- _WORK REQUEST_:
Lines to restate from the data below: from the one containing "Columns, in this" to the one containing "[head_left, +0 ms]", both included. Give them again exactly, and only them.

- _DATASET EXCERPT_:
———
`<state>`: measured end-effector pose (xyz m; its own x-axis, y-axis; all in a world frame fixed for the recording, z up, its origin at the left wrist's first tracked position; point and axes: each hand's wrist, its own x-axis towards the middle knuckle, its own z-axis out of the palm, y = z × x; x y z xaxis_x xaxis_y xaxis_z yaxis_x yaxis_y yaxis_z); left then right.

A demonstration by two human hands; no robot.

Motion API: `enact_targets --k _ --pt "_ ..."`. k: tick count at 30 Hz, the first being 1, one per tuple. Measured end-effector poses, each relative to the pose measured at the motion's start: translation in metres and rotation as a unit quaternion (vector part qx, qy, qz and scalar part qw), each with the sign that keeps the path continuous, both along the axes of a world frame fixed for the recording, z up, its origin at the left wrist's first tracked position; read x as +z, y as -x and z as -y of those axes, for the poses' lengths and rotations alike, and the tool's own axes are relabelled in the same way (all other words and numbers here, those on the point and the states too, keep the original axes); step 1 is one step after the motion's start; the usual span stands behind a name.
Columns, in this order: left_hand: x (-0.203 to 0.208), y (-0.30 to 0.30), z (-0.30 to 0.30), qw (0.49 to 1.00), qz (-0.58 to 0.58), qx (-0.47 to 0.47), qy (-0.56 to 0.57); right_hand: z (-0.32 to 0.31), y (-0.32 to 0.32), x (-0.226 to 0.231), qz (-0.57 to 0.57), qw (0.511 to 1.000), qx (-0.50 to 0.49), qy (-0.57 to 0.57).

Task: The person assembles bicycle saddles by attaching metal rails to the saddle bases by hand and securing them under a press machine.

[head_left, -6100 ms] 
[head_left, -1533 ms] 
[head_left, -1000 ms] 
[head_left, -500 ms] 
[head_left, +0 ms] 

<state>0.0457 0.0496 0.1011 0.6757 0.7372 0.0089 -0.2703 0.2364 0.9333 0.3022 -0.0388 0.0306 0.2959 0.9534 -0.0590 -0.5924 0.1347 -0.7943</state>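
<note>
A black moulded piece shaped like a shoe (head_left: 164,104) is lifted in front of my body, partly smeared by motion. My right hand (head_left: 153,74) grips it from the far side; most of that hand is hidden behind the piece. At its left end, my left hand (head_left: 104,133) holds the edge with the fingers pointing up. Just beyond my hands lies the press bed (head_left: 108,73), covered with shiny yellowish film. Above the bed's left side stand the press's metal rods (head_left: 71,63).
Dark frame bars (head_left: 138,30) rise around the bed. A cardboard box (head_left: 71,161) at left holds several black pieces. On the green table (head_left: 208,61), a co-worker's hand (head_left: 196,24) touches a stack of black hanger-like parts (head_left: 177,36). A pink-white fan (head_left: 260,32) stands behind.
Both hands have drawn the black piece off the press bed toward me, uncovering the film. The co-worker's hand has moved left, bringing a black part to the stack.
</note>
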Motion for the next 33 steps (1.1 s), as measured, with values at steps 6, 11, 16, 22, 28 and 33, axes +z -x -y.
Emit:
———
- _EXERCISE RESPONSE_:
Columns, in this order: left_hand: x (-0.203 to 0.208), y (-0.30 to 0.30), z (-0.30 to 0.30), qw (0.49 to 1.00), qz (-0.58 to 0.58), qx (-0.47 to 0.47), qy (-0.56 to 0.57); right_hand: z (-0.32 to 0.31), y (-0.32 to 0.32), x (-0.226 to 0.231), qz (-0.57 to 0.57), qw (0.511 to 1.000), qx (-0.50 to 0.49), qy (-0.57 to 0.57).

Task: The person assembles bicycle saddles by attaching metal rails to the saddle bases by hand and securing them under a press machine.

[head_left, -6100 ms] 
[head_left, -1533 ms] 
[head_left, -1000 ms] 
[head_left, -500 ms] 
[head_left, +0 ms] 

There is nothing further to this answer.